→ EXERCISE INSTRUCTIONS: Write out every line of the material as it stands, apart from the pictures.

→ PROVIDED DATA:

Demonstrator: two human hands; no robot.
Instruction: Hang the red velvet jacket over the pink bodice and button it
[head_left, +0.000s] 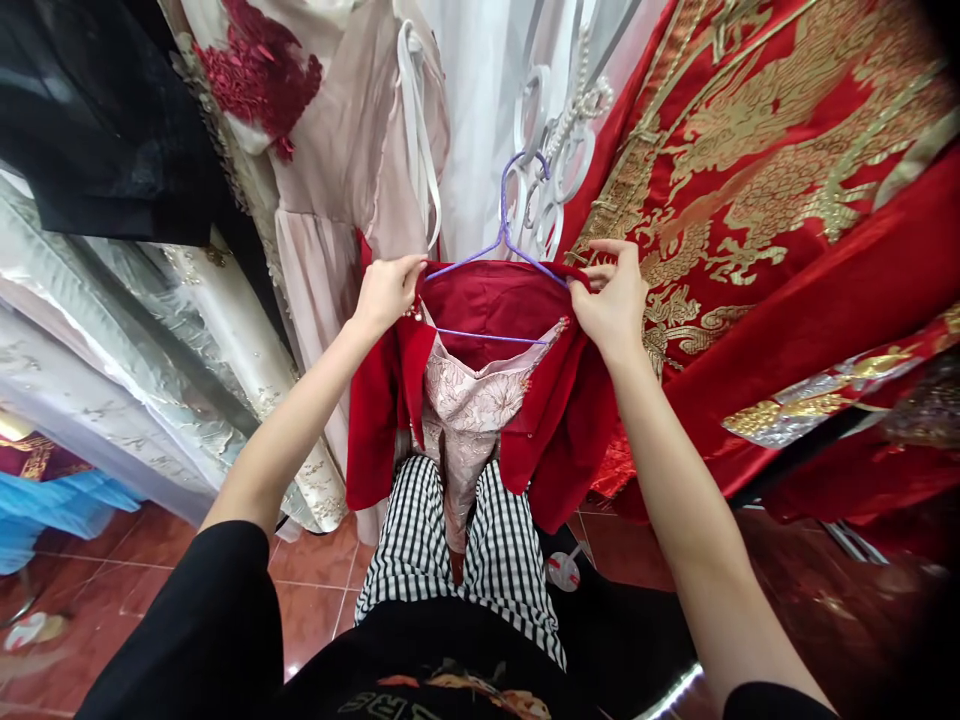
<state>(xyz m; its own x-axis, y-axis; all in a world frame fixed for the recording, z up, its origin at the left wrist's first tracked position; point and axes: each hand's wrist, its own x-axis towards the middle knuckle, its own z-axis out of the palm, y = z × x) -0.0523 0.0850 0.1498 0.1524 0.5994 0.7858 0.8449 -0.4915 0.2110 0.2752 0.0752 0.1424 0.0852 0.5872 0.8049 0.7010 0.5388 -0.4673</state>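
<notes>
Gowns (pixel 326 175) hang behind purple hanger (pixel 505 233). Your left hand (pixel 384 294), right hand (pixel 616 308): fingers clamped on red jacket (pixel 375 420) beside it. Grip evenly.

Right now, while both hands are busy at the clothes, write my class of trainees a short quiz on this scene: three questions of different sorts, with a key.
1. True or false: the left hand and the right hand both touch the red jacket near its shoulders.
2. What colour is the hanger?
a) green
b) purple
c) yellow
3. Fill in the blank: the checked trousers are black and ____.

Key: 1 true; 2 b; 3 white.
</notes>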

→ ANSWER BOX:
Demonstrator: two human hands; no robot.
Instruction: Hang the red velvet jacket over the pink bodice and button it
[head_left, +0.000s] 
<state>(xyz m; its own x-axis, y-axis; all in a world frame fixed for the recording, z up, its origin at the left wrist's first tracked position; point and axes: each hand's wrist, its own x-axis towards the middle knuckle, its own z-axis out of the palm, y = z × x) -0.0523 0.0850 0.1498 0.1524 0.5994 0.7858 0.8449 -0.4915 0.2110 0.2752 0.0752 0.1424 0.0852 0.5872 0.8049 0.7010 0.5388 -0.4673</state>
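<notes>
Gowns (pixel 326 175) hang behind purple hanger (pixel 505 233). Your left hand (pixel 384 294), right hand (pixel 616 308): fingers clamped on red jacket (pixel 375 420) beside it. Grip evenly.

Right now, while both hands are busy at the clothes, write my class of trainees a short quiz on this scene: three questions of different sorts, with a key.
1. True or false: the left hand and the right hand both touch the red jacket near its shoulders.
2. What colour is the hanger?
a) green
b) purple
c) yellow
3. Fill in the blank: the checked trousers are black and ____.

Key: 1 true; 2 b; 3 white.
</notes>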

Nothing further is needed for this exercise.